Fig. 2 (a) UV–vis transmittance spectra. Inset: photos of the CWPU and CWPU-VSD30 (colorless and transparent) films. (b) FTIR spectra of CWPU and CWPU-VSD samples. (c) Stress–strain curves of CWPU and CWPU-VSD films. (d) Photos showing that CWPU-VSD30 thin sheet can lift a weight of about 6 kg. Curve-fitting results of the carbonyl region in the FTIR spectra for (e) CWPU and (f) CWPU-VSD30.
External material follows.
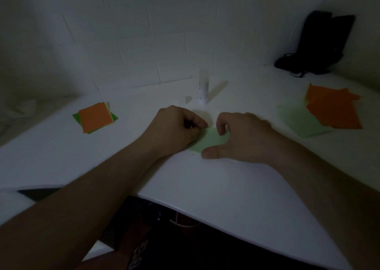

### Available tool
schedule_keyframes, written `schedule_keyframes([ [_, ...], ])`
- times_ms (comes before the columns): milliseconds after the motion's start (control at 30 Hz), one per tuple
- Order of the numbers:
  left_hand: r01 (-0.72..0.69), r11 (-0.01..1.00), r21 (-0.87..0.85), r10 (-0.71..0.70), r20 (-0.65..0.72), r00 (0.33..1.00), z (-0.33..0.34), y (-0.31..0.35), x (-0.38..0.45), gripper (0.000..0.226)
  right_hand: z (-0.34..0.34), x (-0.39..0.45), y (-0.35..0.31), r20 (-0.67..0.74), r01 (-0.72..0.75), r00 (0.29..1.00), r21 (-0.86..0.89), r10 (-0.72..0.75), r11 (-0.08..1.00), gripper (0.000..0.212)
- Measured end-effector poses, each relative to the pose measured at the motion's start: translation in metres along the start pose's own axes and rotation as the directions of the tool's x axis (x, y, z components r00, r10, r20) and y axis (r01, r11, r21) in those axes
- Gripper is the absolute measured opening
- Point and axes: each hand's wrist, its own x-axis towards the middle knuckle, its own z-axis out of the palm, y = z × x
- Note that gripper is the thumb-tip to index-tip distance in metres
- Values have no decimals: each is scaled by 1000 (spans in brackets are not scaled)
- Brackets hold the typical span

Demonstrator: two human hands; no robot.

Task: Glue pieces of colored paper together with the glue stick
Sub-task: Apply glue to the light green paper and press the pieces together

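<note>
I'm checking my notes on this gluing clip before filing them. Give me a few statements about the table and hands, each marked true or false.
1. The glue stick stands upright behind the hands. True.
2. The right hand holds the glue stick. False: it rests on the light green paper, thumb at its near edge.
3. The left stack has orange paper on top. True.
4. The left hand lies flat and away from the paper. False: its fingers are curled at the green paper's left edge.
5. The black bag sits at the far left. False: it is at the far right, against the wall.
</note>
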Motion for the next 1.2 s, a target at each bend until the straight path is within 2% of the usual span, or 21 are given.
schedule_keyframes([
  [133, -10, 1000, -19, 10, -1, 1000, -1, 1, -1, 21, 2, 5, 4, -76, 2, 997, 105, 6, 995, 55],
  [233, 8, 999, -44, -7, 10, 1000, -2, 2, -1, 19, 6, 13, 3, -117, 28, 993, -63, -35, 998, 43],
  [333, 25, 998, -59, -25, 11, 1000, -2, 3, -2, 18, 1, 22, -4, -37, 38, 998, -230, -48, 972, 40],
  [467, 35, 999, -32, -35, 17, 999, -2, 3, -3, 18, -9, 25, -8, 122, 31, 993, -204, -6, 979, 48],
  [600, 45, 999, -6, -45, 8, 999, -2, 4, -3, 18, -8, 19, -13, 87, -25, 995, -173, 41, 985, 66],
  [733, 44, 999, -10, -43, 8, 999, -2, 4, -2, 18, -8, 12, -16, 83, -25, 996, -207, 43, 978, 72],
  [833, 36, 999, -11, -36, 4, 999, -1, 4, -2, 17, -8, 8, -12, 47, -12, 999, -135, 19, 991, 67],
  [967, 20, 1000, -22, -20, 11, 1000, -1, 4, -3, 19, 0, 15, -4, -140, 27, 990, 35, -21, 999, 53],
  [1200, -19, 999, -45, 19, 6, 1000, -2, 0, -3, 21, 9, 29, 9, -178, 91, 982, 206, -54, 974, 36],
])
Then, the mechanical properties of the films were investigated (Fig. 2c). It was found that the mechanical properties of films could be effectively tuned by adjusting the ratio of VSD (“hard” section) and castor oil (“soft” section). We attempted to further increase the VSD content, but the obtained films were too brittle to fully demold, making it impossible to collect detailed data. The tensile strength of samples significantly increased as VSD gradually replaced part of CO as the chain extender, accompanied by a decline in elongation at break. Specifically, the elongation at break of the CWPU film was 774% with a low tensile strength of 14.5 MPa, while the CWPU-VSD30 film exhibited a decreased stretchability of 220% with a high tensile strength of 33.9 MPa, superior to most of the reported castor-oil-based WPUs.^5,10,30,31 The notable mechanical strength of CWPU-VSD30 was further demonstrated using a thin sheet with a width of 1.5 cm and a thickness of 0.5 mm to lift a 5.9 kg water bucket, as displayed in Fig. 2d. For the improvement of tensile strength, we hypothesized that this could be attributed to two main reasons. On the one hand, the aromatic benzene structure directly enhanced the rigidity of the network, thus improving the stiffness of the film materials. On the other hand, due to the additional hydrogen bonding sites provided by VSD, the hydrogen bonding interactions within networks were enhanced. According to the literature reports,^7,32 the content of hydrogen bonds in WPUs can be determined by deconvolution of the C=O absorption band in the FTIR spectrum. As shown in Fig. 2e and f, the C=O region in CWPU and CWPU-VSD30 was deconvoluted into four and six subpeaks, respectively: I, III and V for free C=O, and II, IV and VI for H-bonded C=O of urethane, amide and ester groups. Quantitative analysis suggested that the ratio of H-bonded C=O in CWPU-VSD30 increased by 7.6% compared to CWPU, which would benefit the mechanical properties of the obtained films. In addition, the proportions of H-bonded C=O of samples increased slightly with increasing VSD content (Fig. S3†).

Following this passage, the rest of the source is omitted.